Monday, December 17, 2012

Different Times



  I remember my first day of kindergarten.  The high mountain air was clear, the scant poplars gone to yellow and drifting in the breeze that brought the sound of the dries from the mines and their steam clouds rising to the air.  I walked with my hand in my mother’s and remember letting go in the room to go see the aquarium which I reveled in as a distraction from the buzzing socialization around me.  Behind the aquarium was a statue of The Blessed Virgin Mary standing on top of the world, a snake trapped under her feet.  Her blue cape was the most beautiful color and the look on her face was entirely different than the look on Sister Mary Theodata’s. 
  I didn’t know any of the other kids.  Everyone was dressed up in clothes they did not normally wear and everyone was nervous and at least half of us were scared.  My older brother had said “don’t embarrass us all by getting the shit kicked out of you on day one.”  I looked around, trying to imagine which one of the boys would be able to do that.  I relaxed, as soon as I realized it would take more than one.  I did not have a sister, so being in a room with so many girls, all of them wearing dresses, was a totally unexpected bonus.  Exotic, fragile and ethereal.  I looked for the faerie dust in their wake.  This was a great gift to someone who saw the devil everywhere and woke up frequently with nightmares of his unwanted flaming presence in the world.

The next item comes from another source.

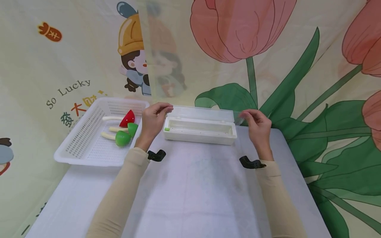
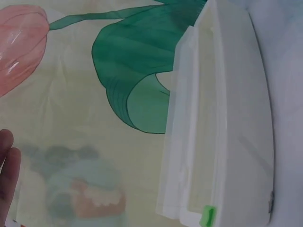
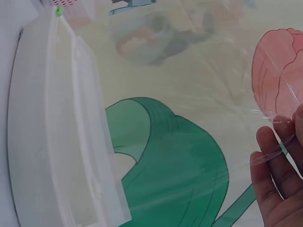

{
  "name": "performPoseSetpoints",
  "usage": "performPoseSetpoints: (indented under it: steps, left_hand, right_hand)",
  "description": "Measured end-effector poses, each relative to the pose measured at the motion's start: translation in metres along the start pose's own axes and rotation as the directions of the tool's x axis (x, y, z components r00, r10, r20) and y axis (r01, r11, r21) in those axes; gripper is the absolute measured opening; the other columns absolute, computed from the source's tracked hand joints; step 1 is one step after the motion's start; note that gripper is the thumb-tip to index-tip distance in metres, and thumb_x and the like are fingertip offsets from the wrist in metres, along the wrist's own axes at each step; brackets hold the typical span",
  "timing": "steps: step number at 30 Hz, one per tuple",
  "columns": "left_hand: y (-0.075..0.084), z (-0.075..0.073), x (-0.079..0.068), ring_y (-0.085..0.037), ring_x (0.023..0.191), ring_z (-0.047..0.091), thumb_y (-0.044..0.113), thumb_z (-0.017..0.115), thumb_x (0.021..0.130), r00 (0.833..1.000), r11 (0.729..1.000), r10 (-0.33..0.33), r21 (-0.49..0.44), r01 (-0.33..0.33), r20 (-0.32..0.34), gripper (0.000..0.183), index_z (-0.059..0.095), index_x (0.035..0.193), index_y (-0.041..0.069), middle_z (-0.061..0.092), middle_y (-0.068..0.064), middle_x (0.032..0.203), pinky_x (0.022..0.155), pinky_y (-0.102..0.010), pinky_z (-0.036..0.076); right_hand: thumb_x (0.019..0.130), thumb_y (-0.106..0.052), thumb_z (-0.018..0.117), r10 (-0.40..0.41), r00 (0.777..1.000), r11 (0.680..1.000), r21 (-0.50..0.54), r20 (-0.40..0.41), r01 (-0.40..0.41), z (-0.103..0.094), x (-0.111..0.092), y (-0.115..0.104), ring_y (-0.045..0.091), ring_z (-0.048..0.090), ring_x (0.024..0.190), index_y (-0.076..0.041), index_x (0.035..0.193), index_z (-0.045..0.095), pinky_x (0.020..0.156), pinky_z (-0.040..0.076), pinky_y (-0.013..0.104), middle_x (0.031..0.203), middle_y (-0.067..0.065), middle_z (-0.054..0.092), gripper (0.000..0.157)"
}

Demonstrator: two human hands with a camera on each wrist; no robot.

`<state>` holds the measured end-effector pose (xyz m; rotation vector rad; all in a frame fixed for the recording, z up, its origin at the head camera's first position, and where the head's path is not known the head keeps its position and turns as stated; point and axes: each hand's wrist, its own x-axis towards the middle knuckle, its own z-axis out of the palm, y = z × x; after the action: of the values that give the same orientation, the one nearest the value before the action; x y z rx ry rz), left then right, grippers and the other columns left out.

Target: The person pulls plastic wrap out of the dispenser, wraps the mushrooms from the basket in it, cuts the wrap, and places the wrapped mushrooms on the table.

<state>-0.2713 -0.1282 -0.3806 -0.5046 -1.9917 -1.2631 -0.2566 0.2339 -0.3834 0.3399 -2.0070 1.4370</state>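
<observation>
Clear film: this thin sheet (image 1: 239,119) is at the right hand, beyond the right end of the box; its creases, in the right wrist view, run toward the other side, so I judge it is held wide to be kept from folding on itself.
Right hand: the thumb and forefinger of this hand (image 1: 259,125) pinch the film; the other fingers are loosely bent, perhaps because only a light grip at the edge is needed.
Left hand: raised at the box's left end, this hand (image 1: 153,120) has thumb and forefinger brought together, seemingly on the film's other side; the sheet itself is hard to see there.
White box: it lies lengthwise on the table (image 1: 190,198), between the hands, its long wall (image 1: 199,136) toward the person, which probably lets both ends be reached equally.
Lid: see-through (image 1: 205,114), swung back behind the box, leaving the top open.
Green slider: at the box's left end (image 1: 167,129).
Basket: left of the box (image 1: 95,163), holding red and green toys (image 1: 122,138) with pale sticks, apparently aside from the work.
</observation>
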Motion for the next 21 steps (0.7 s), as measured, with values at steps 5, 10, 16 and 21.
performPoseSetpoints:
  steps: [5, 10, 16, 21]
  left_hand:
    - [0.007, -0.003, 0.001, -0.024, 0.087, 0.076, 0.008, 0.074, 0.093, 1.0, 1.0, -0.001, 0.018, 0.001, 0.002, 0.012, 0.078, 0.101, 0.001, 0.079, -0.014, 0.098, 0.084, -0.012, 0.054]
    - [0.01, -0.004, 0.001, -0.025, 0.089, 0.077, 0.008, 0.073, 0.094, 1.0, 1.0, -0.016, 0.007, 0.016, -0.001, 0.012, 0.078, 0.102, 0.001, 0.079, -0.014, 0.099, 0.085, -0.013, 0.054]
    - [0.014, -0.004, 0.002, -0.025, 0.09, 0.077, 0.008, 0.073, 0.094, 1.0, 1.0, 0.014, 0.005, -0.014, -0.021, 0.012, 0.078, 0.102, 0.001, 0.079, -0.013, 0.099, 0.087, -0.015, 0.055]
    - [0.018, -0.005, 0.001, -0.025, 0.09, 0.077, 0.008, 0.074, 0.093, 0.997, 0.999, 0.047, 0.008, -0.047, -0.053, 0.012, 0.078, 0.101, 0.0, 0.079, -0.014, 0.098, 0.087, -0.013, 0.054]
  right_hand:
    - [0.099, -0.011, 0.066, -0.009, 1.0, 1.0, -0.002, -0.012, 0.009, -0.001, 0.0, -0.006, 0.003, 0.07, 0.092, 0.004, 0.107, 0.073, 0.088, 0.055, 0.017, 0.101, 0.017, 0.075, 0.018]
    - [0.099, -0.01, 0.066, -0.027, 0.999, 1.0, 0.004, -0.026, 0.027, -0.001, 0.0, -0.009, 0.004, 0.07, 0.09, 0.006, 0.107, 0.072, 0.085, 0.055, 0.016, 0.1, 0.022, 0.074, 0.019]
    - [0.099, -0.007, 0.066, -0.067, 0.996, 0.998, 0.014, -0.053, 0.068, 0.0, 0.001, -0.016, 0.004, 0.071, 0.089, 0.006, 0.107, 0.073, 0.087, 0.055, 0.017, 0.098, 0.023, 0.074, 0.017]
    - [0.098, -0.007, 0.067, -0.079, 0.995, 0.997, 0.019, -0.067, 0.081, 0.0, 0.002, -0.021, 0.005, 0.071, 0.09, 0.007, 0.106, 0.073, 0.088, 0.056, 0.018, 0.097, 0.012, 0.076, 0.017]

  The old nun, who someone said “taught my grandma” smelled like old popcorn.  Thin and tall she told us the number one rule was to only speak if she asked us a question and to keep our hands to ourselves.  No monkey business in here.  I spent much of the rest of the morning thinking of the monkeys that lived in the house down on Quartz St.  The family owned a shoe store and brought the monkeys in as an attraction.  On Sundays we would go by the Victorian house and try to catch a glimpse of them up in the attic windows.
  Before kindergarten started I had contracted a case of the mumps.  It only manifested on one side and the doctor joked that I only had “half a mump.”  Even though the first day of school was not traumatic, I decided that, essentially, it wasn’t for me.  I hated the smell of the ink on the mimeographs we were given to put to the crayons and it freaked me out to see that at least two kids there were surreptitious Elmer’s Paste eaters.  So, in the morning, I tried to play my cards by going out and laying own in the back yard.  I remember staring up into the sky at the clouds and sparrows.  My mother saw me out the kitchen window and poked her head out the back screen yelling for me to get up off the ground where I would get all dirty.  I told her I couldn’t because the other half of the mumps came back.  She came and got me and brought me into the house.  She let me miss the first hour of the second day of kindergarten so she could make me a cup of hot chocolate.

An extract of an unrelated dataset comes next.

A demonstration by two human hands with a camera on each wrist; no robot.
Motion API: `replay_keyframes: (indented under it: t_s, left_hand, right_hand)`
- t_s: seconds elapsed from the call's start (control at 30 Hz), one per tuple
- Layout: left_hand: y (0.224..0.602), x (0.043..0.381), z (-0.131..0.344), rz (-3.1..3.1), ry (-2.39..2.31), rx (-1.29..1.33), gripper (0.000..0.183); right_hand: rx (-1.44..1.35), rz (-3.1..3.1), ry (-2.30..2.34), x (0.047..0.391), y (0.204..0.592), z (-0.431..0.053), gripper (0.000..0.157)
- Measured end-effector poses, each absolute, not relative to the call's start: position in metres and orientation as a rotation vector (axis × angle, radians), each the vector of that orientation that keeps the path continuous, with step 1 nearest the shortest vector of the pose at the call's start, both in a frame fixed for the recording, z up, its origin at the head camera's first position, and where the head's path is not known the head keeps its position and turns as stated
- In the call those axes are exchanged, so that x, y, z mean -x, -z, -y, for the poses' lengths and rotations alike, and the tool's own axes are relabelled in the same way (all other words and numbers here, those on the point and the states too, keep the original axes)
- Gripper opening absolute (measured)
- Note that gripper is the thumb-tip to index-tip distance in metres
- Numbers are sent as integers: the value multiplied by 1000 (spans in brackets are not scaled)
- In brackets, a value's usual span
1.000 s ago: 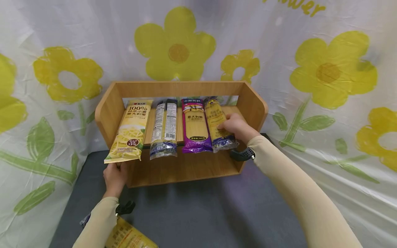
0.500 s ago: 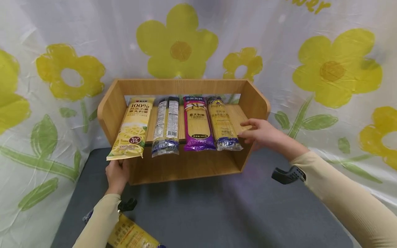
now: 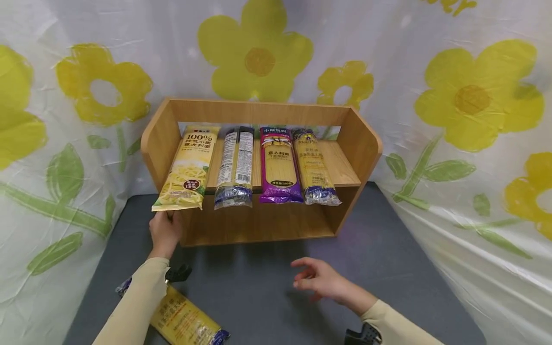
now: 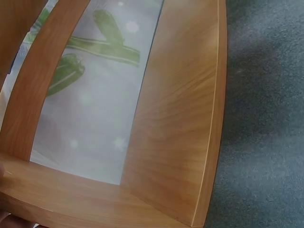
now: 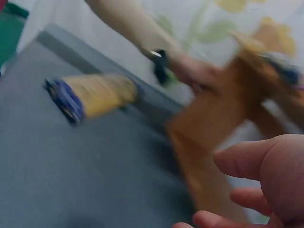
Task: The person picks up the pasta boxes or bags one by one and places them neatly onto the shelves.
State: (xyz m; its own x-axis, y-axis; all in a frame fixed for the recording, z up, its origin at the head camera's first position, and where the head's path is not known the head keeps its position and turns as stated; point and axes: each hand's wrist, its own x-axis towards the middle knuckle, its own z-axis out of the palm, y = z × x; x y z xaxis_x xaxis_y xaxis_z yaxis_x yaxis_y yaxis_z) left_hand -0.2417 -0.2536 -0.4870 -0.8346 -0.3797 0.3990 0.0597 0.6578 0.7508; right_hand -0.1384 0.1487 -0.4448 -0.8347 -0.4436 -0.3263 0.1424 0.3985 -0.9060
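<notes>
My left hand (image 3: 166, 234) grips the left side panel of the wooden shelf (image 3: 258, 221), below the overhanging yellow pasta pack (image 3: 185, 167); in the left wrist view its fingers (image 4: 14, 222) show at the panel's edge. My right hand (image 3: 321, 281) hovers over the table in front of the shelf, holding nothing, fingers loosely bent and apart. On the upper board lie a clear-and-blue spaghetti pack (image 3: 235, 167), a purple pasta pack (image 3: 279, 167) and a yellow-and-blue spaghetti pack (image 3: 316, 167). Another yellow spaghetti pack (image 3: 185, 316) lies on the table, partly behind my left forearm.
The dark grey table (image 3: 258, 282) carries the shelf near its back. A white curtain (image 3: 388, 81) with yellow flowers surrounds it at the back and sides. Bare board (image 3: 338, 163) shows right of the rightmost pack.
My right hand has let go of the rightmost spaghetti pack, drawn back from the shelf and come down over the table. The left hand stays at the shelf's side panel.
</notes>
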Motion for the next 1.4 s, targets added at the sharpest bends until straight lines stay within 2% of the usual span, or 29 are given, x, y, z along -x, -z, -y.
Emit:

  Those were different times.  I never had to struggle with the guilt of not being in the classroom when the massacre began.  All I had to worry about was wiping my ass right and not letting Robbie Robertson steal any more of my pencils.  I wondered at what Jimmy said about Sister Theodata, that she was too old to die.  I wondered about the Satan snake beneath the feet of Mary and how the big toe of her right foot seemed to be crushing part of Canada which I only knew about because that was where mom went to kindergarten in a horse driven sleigh.
   I didn’t worry about someone coming into the class room and pumping twenty rounds in my head.
To the people who say that this happens because there is not enough god in the classroom I do not know how to respond to them, for how what good does it do to ask an insane person if they are crazy?  To the people who say those who pushed for gun control have the blood of innocents on their hands I can only ask if they will soon be returning to planet Romulus, and when they do, could they all please take their motherfucking guns with them.
   My last day of kindergarten I got in a fight with Robbie Robertson for stealing my pencil.  After some older boys broke it up out on the play ground Mary Anne McCarthy came up and told me how stupid  I was, that she had asked me earlier in the day if she could borrow it.  I had a bloody nose and Robbie had a scraped up chin.
   We became friends after that and I fell in love with Mary Anne McCarthy until I saw her kissing Mike Maloney behind the convent lilacs trees.

  We all made it through grade school without being shot.